In der Nacht, bevor sie Keetmannshoop erreichten, kam ein Artillerieleutnant herbeigestürzt, der den Stabsarzt suchte, mit dem Gottschalk am Feuer saß, und dann atemlos berichtete: Ein Verrückter säge an dem defekten Geschützrohr herum, mit so einer ganz kleinen Säge, und behaupte, er benötige die Stahlteile, um daraus Zähne für ein Kuhgebiß zu feilen. Er habe sich dabei auf eine Anordnung des Oberveterinärs Gottschalk berufen.
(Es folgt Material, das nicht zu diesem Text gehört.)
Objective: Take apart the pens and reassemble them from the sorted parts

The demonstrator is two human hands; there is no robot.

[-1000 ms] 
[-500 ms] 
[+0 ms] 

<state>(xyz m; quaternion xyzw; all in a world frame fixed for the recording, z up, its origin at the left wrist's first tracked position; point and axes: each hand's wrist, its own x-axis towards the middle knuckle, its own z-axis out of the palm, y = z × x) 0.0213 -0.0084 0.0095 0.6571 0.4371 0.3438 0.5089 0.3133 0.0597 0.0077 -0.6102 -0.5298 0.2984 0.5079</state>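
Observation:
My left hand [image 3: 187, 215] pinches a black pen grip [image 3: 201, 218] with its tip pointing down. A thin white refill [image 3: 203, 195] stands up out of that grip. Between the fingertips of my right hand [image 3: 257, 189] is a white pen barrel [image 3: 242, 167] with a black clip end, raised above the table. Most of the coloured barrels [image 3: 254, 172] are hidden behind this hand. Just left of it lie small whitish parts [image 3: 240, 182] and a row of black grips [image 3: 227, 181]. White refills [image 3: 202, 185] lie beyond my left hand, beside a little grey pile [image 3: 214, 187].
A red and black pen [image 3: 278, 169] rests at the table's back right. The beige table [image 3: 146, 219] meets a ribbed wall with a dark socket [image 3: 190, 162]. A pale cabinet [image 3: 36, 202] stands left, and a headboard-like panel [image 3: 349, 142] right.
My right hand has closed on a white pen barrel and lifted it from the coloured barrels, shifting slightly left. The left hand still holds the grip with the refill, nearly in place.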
Expertise des Stabsarztes Dr. Otto für das Kommando der kaiserlichen Schutztruppe vom 3. 5. 05
Keinesfalls trifft zu, daß der Oberveterinär Gottschalk an einem sogenannten Tropenkoller leidet. Auch ist der Verdacht auf eine Geistesgestörtheit auszuschließen. Man kann sein Verhalten allenfalls als absonderlich bezeichnen, als eine übertriebene Interessennahme für alles Hottentottische, was sich auch daran zeigt, daß Oberveterinär Gottschalk versucht, die höchst komplizierte Namasprache zu erlernen. Das erklärt auch ein übersteigertes Mitgefühl an dem Schicksal dieses Stammes. Anläßlich einer Untersuchung – die im Feld stattfand und daher nicht den Anspruch auf klinische Gründlichkeit erheben kann konnte eine Reizung der Magenschleimhaut festgestellt werden. Die Reflexe waren normal.
Auf dem Ritt nach Keetmannshoop fragte Tresckow, was das denn für ein Schmöker sei, in dem Gottschalk sogar beim Reiten lese.